Private Cities in Honduras

I saw this story at AP.com. A group of investors are planning to build three privately run cities, outside the jurisdiction of the Honduran government.

Investors can begin construction in six months on three privately run cities in Honduras that will have their own police, laws, government and tax systems now that the government has signed a memorandum of agreement approving the project.

The project’s aim is to strengthen Honduras’ weak government and failing infrastructure, overwhelmed by corruption, drug-related crime and lingering political instability after a 2009 coup.

The project “has the potential to turn Honduras into an engine of wealth,” said Carlos Pineda, president of the Commission for the Promotion of Public-Private Partnerships. It can be “a development instrument typical of first world countries.”

The “model cities” will have their own judiciary, laws, governments and police forces. They also will be empowered to sign international agreements on trade and investment and set their own immigration policy.

Its an intriguing idea. If I understand this correctly, these cities will be like independent city-states, perhaps free trade zones. This might help to jump start the Honduran economy, though I am surprised that any national government would yield sovereignty, even over just three cities. There might be drawbacks, and this proposal has been controversial.

The project is opposed by civic groups as well as the indigenous Garifuna people, who say they don’t want their land near Puerto Castilla on the Caribbean coast to be used for the project. Living along Central America’s Caribbean coast, the Garifuna are descendants of the Amazon’s Arawak Indians, the Caribbean’s Caribes and escaped West African slaves.
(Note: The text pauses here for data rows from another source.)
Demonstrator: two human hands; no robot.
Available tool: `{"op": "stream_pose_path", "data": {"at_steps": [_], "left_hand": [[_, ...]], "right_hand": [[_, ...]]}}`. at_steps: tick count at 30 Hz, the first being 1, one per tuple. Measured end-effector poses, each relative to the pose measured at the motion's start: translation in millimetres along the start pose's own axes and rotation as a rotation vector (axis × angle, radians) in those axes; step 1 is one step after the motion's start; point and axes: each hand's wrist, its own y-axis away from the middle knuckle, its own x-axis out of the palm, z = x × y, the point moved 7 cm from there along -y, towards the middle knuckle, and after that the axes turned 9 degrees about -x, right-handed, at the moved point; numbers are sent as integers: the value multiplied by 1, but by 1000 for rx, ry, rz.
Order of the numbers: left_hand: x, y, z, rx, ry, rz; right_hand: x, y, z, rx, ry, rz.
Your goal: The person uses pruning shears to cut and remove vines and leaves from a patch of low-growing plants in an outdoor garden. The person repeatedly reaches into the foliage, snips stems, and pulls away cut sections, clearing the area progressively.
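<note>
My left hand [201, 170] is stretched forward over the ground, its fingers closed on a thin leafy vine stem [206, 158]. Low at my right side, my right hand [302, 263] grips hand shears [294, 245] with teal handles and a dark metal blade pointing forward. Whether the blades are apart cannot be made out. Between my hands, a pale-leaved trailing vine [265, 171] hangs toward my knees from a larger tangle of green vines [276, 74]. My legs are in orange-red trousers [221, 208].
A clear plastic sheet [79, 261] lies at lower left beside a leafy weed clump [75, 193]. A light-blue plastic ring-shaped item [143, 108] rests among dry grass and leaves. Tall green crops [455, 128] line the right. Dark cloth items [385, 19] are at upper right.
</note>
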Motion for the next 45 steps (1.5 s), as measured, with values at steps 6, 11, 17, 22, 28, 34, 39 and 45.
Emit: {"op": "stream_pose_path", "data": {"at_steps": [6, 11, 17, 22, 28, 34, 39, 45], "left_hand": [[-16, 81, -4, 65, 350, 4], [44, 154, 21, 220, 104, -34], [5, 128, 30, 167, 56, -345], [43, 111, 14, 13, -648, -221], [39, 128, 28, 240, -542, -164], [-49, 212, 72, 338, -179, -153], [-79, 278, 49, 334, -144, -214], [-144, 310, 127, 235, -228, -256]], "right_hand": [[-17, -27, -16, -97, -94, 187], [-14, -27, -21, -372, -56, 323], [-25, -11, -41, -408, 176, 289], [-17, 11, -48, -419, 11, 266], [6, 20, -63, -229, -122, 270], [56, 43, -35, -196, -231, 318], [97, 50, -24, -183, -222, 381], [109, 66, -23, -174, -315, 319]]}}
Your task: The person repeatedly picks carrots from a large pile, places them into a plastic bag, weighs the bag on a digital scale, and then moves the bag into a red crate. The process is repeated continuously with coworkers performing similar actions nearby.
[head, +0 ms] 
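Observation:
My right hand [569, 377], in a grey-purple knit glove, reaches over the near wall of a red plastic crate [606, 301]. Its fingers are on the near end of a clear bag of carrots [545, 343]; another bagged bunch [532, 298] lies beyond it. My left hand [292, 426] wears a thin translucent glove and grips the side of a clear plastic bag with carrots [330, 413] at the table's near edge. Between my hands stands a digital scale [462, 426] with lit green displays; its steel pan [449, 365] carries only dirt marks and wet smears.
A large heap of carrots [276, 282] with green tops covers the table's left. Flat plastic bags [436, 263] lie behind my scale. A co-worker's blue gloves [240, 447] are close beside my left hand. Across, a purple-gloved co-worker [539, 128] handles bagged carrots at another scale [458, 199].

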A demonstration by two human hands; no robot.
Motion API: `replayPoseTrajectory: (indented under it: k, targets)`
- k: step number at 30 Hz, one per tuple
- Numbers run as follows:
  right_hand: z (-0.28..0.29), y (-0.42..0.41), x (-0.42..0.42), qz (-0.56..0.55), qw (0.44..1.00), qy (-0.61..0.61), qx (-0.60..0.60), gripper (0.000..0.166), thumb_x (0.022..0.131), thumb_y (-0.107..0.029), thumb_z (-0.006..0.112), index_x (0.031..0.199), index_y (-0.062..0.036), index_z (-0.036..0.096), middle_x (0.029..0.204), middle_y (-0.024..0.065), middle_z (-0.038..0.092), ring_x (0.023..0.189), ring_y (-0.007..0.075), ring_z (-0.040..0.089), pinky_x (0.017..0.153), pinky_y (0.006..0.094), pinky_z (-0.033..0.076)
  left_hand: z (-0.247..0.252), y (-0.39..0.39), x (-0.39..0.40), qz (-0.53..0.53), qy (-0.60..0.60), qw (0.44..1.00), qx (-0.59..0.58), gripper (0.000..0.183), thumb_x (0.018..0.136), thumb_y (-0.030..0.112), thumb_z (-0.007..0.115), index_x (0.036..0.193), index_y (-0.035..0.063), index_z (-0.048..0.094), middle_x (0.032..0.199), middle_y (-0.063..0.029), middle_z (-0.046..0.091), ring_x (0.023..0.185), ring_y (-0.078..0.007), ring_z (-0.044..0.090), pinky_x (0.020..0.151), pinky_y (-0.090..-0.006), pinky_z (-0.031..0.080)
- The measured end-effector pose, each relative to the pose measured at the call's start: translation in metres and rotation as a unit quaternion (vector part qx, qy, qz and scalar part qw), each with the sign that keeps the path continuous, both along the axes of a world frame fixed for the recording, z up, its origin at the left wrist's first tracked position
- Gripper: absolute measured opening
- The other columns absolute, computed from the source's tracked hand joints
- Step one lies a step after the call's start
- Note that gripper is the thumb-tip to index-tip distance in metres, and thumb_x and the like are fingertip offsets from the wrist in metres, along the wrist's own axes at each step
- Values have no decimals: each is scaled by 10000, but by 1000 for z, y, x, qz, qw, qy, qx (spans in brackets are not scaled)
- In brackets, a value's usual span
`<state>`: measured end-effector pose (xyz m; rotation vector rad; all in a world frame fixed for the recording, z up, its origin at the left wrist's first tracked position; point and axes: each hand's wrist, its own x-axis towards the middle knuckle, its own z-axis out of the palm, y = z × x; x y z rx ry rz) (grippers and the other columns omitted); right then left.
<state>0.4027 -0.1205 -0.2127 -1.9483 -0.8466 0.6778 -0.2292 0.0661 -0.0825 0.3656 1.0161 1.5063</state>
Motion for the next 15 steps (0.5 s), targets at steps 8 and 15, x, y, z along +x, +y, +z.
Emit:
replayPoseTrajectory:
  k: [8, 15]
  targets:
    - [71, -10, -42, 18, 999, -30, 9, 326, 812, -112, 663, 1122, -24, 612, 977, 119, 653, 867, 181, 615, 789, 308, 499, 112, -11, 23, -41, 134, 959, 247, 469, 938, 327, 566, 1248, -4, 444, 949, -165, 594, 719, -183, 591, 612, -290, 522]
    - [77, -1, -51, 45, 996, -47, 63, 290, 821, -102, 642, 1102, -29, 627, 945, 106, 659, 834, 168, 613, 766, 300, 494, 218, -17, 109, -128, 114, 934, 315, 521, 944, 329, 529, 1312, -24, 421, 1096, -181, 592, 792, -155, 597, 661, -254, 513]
“These territories are the Garifuna people’s and can’t be handed over to foreign capital in an action that is pure colonialism like that lived in Honduras during the time that our land became a banana enclave,” said Miriam Miranda, president of the Fraternal Black Organization of Honduras.

Oscar Cruz, a former constitutional prosecutor, filed a motion with the Supreme Court last year characterizing the project as unconstitutional and “a catastrophe for Honduras.”

“The cities involve the creation of a state within the state, a commercial entity with state powers outside the jurisdiction of the government,” Cruz said.

The Supreme Court has not taken up his complaint.

This is something worth watching and if it works out may become a model for other underdeveloped nations.